The Government’s National Waste Policy Action Plan5 has introduced targets and actions which complement state-based policies. This aim to deliver a greater level of central harmonisation across waste treatment standards, as well as more centralised data collection, planning and policy development on a national level and improved economic incentives to stimulate prevention and recycling, including a high level of activity in packaging and product stewardship.

Accounting for construction and embodied emissions

In 2016, the construction industry accounted for as much as 18.1 per cent of Australia's carbon footprint. Embodied emissions - or those associated with the material and processes used in building - were responsible for around a third of these, and frequently come as a product of steel and cement production.6

The Australian Government’s Clean Energy Finance Corporation (CEFC) found that through better design, infrastructure projects can reduce embodied carbon emissions by up to 33 per cent.7 “Through measures such as low carbon cement, smart grids and more efficient heat pumps, we can really start to bring down construction-related emissions,” Entsch says. “Like waste, it’s also an area that really lends itself to recycling and multiple use.”

Corporates that have a significant part of their footprint in construction and the built environment are increasingly turning to these solutions to deliver on their goals. For example, Macquarie’s new headquarters in Sydney’s Martin Place have been designed to achieve the highest possible sustainability credentials – the Green Building Council of Australia’s Design and As Built 6 Star Green Star rating. Features will include the capture and re-use of rain water, landscaping and greening throughout the public spaces, implementing smart technology and maximising natural light throughout the journey from platform level. 

Enabling faster progress with voluntary offsets

Entsch concedes that the size and complexity of the task involved in permanently decarbonising these harder to abate sectors is something that will take time, development of new technologies as well as Australian government regulation. “Overcoming these challenges is not something any government can solve by itself, and it is likely to require enormous amounts of private capital from around the globe.”

Voluntary offsets enable corporates to deliver comprehensive and urgent action whilst more climate solutions mature as they bridge the gap between the emissions reductions that can be implemented now, and the longer lead time structural decarbonisation solutions that require more investment and/or innovation, and a longer implementation runway. This, he says, is relevant for many sectors – from aviation to heavy industry – where fossil fuels may still need to be used in the short to medium-term whilst technologies such as clean hydrogen and carbon capture and storage mature over the coming decade.

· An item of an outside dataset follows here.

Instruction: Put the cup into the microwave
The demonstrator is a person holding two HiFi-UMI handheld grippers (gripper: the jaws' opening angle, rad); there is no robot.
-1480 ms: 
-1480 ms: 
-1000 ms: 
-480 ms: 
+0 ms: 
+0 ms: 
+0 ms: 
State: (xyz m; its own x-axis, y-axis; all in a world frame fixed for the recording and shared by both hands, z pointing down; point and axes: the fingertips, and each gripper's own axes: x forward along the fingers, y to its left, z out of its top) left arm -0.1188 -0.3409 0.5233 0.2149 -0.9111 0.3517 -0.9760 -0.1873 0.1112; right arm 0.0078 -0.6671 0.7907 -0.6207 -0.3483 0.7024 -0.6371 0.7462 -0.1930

“We have reached a strong consensus around the solutions needed to decarbonise the energy sector and we’re starting to see the impact of moving away from fossil fuels,” Entsch concludes. “But if we’re serious about reducing global warming, we have to find solutions for these other major parts of the economy rapidly, and the reality is that this will actually be more challenging.”

“Ultimately, it requires that we lean onto sometimes imperfect interim solutions, whilst we work towards the longer-term deployment of new technologies backed by private capital and government.”

  1. Ministers for the Department of Industry, Science and Resources, 31 August 2021, ‘Australia’s Emissions Continue to Fall’. Accessed 3 August 2022.
  2. Australian Government, Australia’s Long-Term Emissions Reduction Plan p 74. Accessed 3 August 2022.
  3. Source: National Waste Report 2018, Eurostat
  4. Source: National Waste Report 2018, Eurostat
  5. National Waste Policy Action Plan, 2019.
  6. Yu M, Weidmann T, Crawford R, Tait C, ‘The Carbon Footprint of Australia's Construction Sector’, International High-Performance Built Environment Conference – A Sustainable Built Environment Conference 2016 Series (SBE16), iHBE 2016. Accessed 3 August 2022.
  7. Clean Energy Finance Corporation (CEFC), ‘Australian Buildings and Infrastructure: Opportunities for cutting embodied carbon’. Accessed 3 August 2022.